Before the signal $\mult[,t]$ can be added to the $\etaphi$
bin in one of the 5 per--ring histograms, it needs to be corrected for
the $\varphi$ acceptance of the strip.

The sensors of the \FMD{} are not perfect arc--segments --- the two
top corners are cut off to allow the largest possible sensor on a 6''
Si-wafer.   This means, however, that the strips in these outer
regions do not fully cover $2\pi$ in azimuth, and there is therefore a
need to correct for this limited acceptance.  

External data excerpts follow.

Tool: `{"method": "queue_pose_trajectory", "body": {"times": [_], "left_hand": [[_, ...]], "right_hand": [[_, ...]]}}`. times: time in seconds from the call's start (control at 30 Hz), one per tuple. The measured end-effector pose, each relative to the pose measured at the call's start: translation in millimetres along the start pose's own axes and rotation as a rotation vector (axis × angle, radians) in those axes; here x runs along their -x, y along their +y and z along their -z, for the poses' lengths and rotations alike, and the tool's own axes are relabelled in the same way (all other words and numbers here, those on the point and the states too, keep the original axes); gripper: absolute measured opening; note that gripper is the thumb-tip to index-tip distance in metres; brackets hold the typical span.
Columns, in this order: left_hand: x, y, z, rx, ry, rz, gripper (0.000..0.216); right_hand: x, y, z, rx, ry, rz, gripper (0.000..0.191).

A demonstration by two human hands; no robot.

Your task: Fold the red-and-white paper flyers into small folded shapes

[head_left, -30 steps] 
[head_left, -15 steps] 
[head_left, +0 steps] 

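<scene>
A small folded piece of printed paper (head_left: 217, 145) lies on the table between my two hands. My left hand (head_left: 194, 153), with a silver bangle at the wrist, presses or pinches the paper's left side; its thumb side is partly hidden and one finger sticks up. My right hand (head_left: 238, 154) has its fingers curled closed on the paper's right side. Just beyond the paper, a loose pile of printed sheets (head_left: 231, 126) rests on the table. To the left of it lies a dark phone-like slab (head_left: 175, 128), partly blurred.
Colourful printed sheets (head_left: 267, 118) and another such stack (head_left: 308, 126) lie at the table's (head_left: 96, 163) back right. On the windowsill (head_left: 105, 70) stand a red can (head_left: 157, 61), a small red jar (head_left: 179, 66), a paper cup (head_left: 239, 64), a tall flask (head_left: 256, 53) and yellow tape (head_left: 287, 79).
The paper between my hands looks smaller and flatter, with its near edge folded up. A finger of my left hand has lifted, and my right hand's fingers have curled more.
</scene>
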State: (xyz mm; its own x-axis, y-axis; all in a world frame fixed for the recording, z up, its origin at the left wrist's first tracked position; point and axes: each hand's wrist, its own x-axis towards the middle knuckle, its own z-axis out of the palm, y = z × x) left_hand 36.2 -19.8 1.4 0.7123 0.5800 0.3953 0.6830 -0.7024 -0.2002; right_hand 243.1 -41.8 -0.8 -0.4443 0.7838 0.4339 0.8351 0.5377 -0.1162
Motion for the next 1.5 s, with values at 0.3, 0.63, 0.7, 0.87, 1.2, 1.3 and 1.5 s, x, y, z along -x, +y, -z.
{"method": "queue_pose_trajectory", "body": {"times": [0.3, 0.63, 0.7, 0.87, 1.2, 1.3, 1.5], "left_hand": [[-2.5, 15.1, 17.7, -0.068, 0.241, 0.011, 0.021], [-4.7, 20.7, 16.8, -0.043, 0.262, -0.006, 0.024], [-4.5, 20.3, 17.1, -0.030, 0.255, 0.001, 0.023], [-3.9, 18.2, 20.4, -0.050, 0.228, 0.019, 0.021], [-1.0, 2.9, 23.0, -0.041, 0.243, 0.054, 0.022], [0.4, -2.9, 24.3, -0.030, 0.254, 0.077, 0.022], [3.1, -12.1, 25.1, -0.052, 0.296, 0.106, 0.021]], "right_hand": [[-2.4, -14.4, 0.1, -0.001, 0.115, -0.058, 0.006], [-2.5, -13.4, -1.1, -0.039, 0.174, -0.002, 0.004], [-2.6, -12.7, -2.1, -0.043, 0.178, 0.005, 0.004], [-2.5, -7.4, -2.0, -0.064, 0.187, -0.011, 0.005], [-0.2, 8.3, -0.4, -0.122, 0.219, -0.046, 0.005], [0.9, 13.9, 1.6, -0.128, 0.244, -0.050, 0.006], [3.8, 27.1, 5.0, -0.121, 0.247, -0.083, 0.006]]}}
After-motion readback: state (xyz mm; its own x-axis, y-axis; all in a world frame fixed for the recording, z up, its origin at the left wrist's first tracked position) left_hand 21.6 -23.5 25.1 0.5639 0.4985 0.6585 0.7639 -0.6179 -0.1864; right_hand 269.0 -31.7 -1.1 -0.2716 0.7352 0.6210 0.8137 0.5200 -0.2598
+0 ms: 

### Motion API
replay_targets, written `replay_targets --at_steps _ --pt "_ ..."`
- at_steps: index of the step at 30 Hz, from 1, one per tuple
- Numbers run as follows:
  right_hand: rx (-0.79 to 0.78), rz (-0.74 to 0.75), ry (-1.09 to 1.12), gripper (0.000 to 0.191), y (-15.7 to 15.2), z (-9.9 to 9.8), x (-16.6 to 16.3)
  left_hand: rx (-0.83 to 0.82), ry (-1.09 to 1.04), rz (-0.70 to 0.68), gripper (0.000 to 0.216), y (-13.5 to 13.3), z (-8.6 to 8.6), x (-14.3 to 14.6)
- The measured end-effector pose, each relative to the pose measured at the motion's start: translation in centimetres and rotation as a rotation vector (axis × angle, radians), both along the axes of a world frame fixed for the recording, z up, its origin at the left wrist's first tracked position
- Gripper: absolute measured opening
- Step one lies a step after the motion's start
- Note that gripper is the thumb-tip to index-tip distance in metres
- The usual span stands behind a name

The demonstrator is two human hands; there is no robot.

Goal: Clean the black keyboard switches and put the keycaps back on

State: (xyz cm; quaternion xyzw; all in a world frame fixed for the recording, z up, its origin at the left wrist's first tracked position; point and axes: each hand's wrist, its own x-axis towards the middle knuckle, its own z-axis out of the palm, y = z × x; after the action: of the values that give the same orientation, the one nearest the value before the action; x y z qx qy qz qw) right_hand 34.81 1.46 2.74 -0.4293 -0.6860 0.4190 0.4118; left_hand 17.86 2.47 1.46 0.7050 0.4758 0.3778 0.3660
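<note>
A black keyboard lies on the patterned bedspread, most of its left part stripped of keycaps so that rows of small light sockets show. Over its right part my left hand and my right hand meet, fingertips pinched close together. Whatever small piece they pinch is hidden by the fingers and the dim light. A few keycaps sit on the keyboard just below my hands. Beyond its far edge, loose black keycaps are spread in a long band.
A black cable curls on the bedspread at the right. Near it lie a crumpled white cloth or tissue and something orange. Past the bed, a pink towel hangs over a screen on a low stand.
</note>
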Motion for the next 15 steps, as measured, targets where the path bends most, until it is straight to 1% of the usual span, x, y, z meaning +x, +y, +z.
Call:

The acceptance correction is only applicable where the strip length
does not cover the full sector.  This is the case for the outer strips
in both the inner and outer type rings.  The acceptance correction is
then simply 
\begin{align}
  \label{eq:acc_corr}
  \Corners{} &= \frac{l_t}{\Delta\varphi}\quad
\end{align}
where $l_t$ is the strip length in radians at constant $r$, and
$\Delta\varphi$ is $2\pi$ divided by the number of sectors in the
ring (20 for inner type rings, and 40 for outer type rings). 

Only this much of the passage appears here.